In this case, if the avalanche of news about this romance has gotten a little stale on the backend, I’ll do it for you.
Here is what you need to know:
Trilogy Ring – the ring is called a “trilogy” or “trinity” ring where the stones represent the past, present and future. The two flanking round diamonds apparently belonged to Diana (past) while the center stone is from Botswana, a major diamond source and a favorite destination of Harry’s (present and future). DON’T confuse the design with the sentiment. The sentiment, as a selling point, is relatively new with commercial jewelers, however, the design, a center stone flanked by other, smaller stones is as old as a jeweler’s torch.
Setting – The diamonds are set in white gold and the band is yellow gold. Since the nineteenth century platinum has been the preferred metal for setting diamonds because its grayish white color is a perfect complement to diamonds. It’s also very strong. There is no such thing in nature as white gold. To obtain white gold, yellow gold is alloyed with another metal to achieve the white color. Both are beautiful with diamonds and before platinum was discovered, white gold was the preferred metal for setting diamonds.
Diamonds – The center diamond is cushion cut, a somewhat old-fashioned diamond cut with large open facets and rounded corners. (I’ve inserted a chart above with common diamond cuts.) Cleave and Company, which fabricated the ring, isn’t releasing details about the stones, but other experts suggest it’s 2.5 to three carats. (I estimated three carats.) The round diamonds flanking the center stone are estimated at .75 points to one carat. (I thought they might be one carat.)
Design – The company that fabricated the ring has announced with some fanfare that they’ll never “recreate” it. Duh. Despite every attempt by the GIA and others to reduce diamonds to a commodity, every diamond, like every gemstone, is unique. So, of course, Cleave will never recreate the ring. Will the design be recreated? Of course. It’s been around since jewelry first began to be fabricated.
Value – Who knows? The ring is not available for examination and frankly, who cares?

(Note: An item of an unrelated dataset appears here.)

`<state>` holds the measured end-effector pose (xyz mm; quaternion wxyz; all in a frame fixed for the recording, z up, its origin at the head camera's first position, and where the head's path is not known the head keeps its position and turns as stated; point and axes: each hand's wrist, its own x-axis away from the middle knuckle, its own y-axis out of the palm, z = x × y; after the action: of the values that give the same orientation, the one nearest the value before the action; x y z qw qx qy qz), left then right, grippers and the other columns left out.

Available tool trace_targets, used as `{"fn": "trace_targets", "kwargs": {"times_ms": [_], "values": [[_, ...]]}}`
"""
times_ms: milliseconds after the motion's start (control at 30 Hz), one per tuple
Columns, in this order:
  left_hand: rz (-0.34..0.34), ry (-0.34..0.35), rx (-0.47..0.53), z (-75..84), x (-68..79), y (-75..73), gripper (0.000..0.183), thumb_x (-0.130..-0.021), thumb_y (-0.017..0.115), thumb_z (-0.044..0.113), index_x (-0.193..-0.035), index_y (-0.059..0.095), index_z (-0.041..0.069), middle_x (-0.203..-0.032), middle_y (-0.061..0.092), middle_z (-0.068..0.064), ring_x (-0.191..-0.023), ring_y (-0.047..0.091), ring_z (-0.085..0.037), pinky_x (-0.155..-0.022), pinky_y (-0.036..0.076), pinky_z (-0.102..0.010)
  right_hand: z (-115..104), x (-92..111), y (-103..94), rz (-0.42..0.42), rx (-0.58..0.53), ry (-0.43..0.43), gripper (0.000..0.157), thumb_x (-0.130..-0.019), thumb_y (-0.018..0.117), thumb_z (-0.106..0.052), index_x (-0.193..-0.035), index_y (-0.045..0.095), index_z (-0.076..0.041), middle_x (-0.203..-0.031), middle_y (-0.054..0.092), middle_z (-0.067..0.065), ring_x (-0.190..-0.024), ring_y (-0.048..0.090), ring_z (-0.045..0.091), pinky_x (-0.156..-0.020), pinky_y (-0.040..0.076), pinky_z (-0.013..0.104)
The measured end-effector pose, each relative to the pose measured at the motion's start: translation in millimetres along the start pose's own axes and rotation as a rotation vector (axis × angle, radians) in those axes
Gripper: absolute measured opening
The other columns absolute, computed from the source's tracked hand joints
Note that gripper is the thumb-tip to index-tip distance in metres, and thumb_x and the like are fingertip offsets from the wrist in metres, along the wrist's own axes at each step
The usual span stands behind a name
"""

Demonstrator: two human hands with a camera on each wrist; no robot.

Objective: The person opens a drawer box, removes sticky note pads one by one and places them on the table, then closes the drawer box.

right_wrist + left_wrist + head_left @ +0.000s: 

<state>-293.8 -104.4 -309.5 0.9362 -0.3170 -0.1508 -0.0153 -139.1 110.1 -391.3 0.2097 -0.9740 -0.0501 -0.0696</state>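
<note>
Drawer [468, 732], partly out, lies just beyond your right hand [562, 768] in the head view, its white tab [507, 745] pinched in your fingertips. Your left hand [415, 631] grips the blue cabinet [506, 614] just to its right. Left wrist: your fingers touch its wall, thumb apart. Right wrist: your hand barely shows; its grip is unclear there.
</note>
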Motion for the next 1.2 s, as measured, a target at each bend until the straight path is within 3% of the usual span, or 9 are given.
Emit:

OK, friends, there it is: all you need to know about the engagement ring. And, although I’ve been a little snarky about it, make no mistake: you need to acquaint yourself with this stuff. Your expertise is one of your most important assets. Clients will rely upon it and it will distinguish you from others in your field. Besides, it’s interesting. We got into this because we love jewelry and learning about it is an ongoing pleasure.